◆ REQUIRED WORK
Scan the records below for the line with "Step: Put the" and the line with "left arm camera". Repeat those two lines and every line between them exactly, and nothing else.

(Data excerpts)
%%
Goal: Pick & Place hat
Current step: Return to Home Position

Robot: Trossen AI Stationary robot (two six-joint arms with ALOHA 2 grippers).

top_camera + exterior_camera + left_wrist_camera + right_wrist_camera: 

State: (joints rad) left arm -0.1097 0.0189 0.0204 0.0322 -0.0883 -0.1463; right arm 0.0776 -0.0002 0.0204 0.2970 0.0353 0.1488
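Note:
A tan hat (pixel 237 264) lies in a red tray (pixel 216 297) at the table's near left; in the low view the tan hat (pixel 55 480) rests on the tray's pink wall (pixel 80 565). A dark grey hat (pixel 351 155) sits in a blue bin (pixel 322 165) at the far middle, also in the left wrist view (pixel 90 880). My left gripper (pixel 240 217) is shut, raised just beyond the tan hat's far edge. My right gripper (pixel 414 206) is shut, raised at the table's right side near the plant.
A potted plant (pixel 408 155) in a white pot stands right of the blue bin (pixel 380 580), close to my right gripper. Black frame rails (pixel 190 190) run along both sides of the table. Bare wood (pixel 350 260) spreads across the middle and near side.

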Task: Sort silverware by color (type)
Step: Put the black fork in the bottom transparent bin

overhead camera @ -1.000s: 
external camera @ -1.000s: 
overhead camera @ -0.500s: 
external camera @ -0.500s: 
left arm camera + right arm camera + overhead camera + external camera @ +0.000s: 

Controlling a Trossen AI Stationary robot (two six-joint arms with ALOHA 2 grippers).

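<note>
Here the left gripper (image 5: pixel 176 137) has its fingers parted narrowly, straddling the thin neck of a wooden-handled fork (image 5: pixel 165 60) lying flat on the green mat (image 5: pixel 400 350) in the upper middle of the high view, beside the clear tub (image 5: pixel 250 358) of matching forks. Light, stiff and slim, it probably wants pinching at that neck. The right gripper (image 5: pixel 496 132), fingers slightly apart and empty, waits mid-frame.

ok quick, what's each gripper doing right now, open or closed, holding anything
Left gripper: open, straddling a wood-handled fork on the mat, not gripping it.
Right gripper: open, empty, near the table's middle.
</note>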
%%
◆ PROBLEM SOLUTION
Step: Put the black fork in the bottom transparent bin

overhead camera @ -1.000s: 
external camera @ -1.000s: 
overhead camera @ -0.500s: 
external camera @ -0.500s: 
left arm camera + right arm camera + overhead camera + external camera @ +0.000s: 

Nothing remains to be done for this exercise.